Move Window

I recently bought a new graphics card for my computer. It’s a Nvidia GeForce 9600GT with 512 MB of memory. Here’s what it looks like:

Graphics Card

Now, seeing that this card was pretty recent, it wasn’t supported by the graphics driver that shipped with Ubuntu 8.04. Now, I did try to update the driver manually using the driver from the Nvidia website, and it’s times like those when you really appreciate the drivers in the repositories. To put it one way, it didn’t really work. Whereas I had a kind-of-working desktop beforehand, now I was working in a resolution of 800×600, which didn’t look great on my 22 inch screen. So, I did what it seems I always end up doing – upgrading to an untested, unstable early alpha of Ubuntu!

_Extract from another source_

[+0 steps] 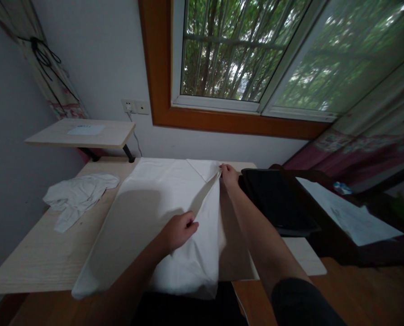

Now, I have to say that it was actually pretty smooth. The update worked first time, and then I was able to just grab the driver for my card from Synaptic. Sure, a whole host of programs crash from time to time, but compared to my other experiences, I had a pretty stable system.

But somewhere along the line, I found that I was no longer able to move any windows when Compiz was running. (I knew this because Compiz had a little habbit of crashing on startup for a while). Now, I assumed that this was a bug in Emerald, the application that draws the nice, glassy window borders. I put up with this for a few days, but eventually started sifting the net for a solution when it just got too annoying.

It was actually quite a bit simpler than I was expecting. It wasn’t a bug or a crash. Turns out, I had disabled a very important plugin in Compiz:

Move Window

What an anticlimax. But it really makes you think – what purpose does this serve? Why would anyone ever want to disable the ability to move windows around? What’s next – an ‘Open Programs’ plugin?